▸ Task to complete
Nothing in the data may be changed; retype all of it.

▸ Dataset excerpt
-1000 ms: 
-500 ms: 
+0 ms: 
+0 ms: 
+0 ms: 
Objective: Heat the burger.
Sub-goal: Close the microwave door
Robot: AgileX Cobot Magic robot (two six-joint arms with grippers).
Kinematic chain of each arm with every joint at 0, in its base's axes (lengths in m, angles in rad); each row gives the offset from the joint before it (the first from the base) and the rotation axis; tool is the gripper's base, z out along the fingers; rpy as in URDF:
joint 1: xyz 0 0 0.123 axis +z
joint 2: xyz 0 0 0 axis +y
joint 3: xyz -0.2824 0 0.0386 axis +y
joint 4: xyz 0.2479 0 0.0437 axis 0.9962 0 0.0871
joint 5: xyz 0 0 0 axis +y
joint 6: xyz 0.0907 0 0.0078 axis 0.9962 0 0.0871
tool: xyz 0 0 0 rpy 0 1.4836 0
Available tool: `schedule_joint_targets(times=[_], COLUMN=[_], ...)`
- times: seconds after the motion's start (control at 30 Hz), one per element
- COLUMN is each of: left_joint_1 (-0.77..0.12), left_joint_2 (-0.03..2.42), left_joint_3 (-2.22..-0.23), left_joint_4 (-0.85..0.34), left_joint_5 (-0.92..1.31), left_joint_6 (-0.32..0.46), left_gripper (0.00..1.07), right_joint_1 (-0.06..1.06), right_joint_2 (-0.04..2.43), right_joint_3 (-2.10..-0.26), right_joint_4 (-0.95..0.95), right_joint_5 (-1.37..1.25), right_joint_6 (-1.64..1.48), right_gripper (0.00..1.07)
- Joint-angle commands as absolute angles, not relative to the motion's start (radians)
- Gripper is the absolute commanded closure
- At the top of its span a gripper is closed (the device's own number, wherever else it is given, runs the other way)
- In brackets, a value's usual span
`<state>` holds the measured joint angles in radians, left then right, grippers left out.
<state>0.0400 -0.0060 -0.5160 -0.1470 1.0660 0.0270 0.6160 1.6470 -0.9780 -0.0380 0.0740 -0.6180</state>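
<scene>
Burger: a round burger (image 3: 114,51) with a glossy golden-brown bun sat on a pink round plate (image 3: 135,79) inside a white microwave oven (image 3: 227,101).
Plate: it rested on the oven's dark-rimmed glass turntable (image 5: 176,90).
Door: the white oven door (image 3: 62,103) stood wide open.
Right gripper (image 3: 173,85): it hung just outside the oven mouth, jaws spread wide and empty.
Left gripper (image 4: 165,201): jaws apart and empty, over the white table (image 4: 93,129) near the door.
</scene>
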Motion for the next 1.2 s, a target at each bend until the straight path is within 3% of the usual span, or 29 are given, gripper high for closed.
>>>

▸ Written solution
-1000 ms: 
-500 ms: 
+0 ms: 
+0 ms: 
+0 ms: 
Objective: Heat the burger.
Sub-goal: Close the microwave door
Robot: AgileX Cobot Magic robot (two six-joint arms with grippers).
Kinematic chain of each arm with every joint at 0, in its base's axes (lengths in m, angles in rad); each row gives the offset from the joint before it (the first from the base) and the rotation axis; tool is the gripper's base, z out along the fingers; rpy as in URDF:
joint 1: xyz 0 0 0.123 axis +z
joint 2: xyz 0 0 0 axis +y
joint 3: xyz -0.2824 0 0.0386 axis +y
joint 4: xyz 0.2479 0 0.0437 axis 0.9962 0 0.0871
joint 5: xyz 0 0 0 axis +y
joint 6: xyz 0.0907 0 0.0078 axis 0.9962 0 0.0871
tool: xyz 0 0 0 rpy 0 1.4836 0
Available tool: `schedule_joint_targets(times=[_], COLUMN=[_], ...)`
- times: seconds after the motion's start (control at 30 Hz), one per element
- COLUMN is each of: left_joint_1 (-0.77..0.12), left_joint_2 (-0.03..2.42), left_joint_3 (-2.22..-0.23), left_joint_4 (-0.85..0.34), left_joint_5 (-0.92..1.31), left_joint_6 (-0.32..0.46), left_gripper (0.00..1.07), right_joint_1 (-0.06..1.06), right_joint_2 (-0.04..2.43), right_joint_3 (-2.10..-0.26), right_joint_4 (-0.95..0.95), right_joint_5 (-1.37..1.25), right_joint_6 (-1.64..1.48), right_gripper (0.00..1.07)
- Joint-angle commands as absolute angles, not relative to the motion's start (radians)
- Gripper is the absolute commanded closure
- At the top of its span a gripper is closed (the device's own number, wherever else it is given, runs the other way)
- In brackets, a value's usual span
`<state>` holds the measured joint angles in radians, left then right, grippers left out.
<state>0.0400 -0.0060 -0.5160 -0.1470 1.0660 0.0270 0.6160 1.6470 -0.9780 -0.0380 0.0740 -0.6180</state>
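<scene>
Burger: a round burger (image 3: 114,51) with a glossy golden-brown bun sat on a pink round plate (image 3: 135,79) inside a white microwave oven (image 3: 227,101).
Plate: it rested on the oven's dark-rimmed glass turntable (image 5: 176,90).
Door: the white oven door (image 3: 62,103) stood wide open.
Right gripper (image 3: 173,85): it hung just outside the oven mouth, jaws spread wide and empty.
Left gripper (image 4: 165,201): jaws apart and empty, over the white table (image 4: 93,129) near the door.
</scene>
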Motion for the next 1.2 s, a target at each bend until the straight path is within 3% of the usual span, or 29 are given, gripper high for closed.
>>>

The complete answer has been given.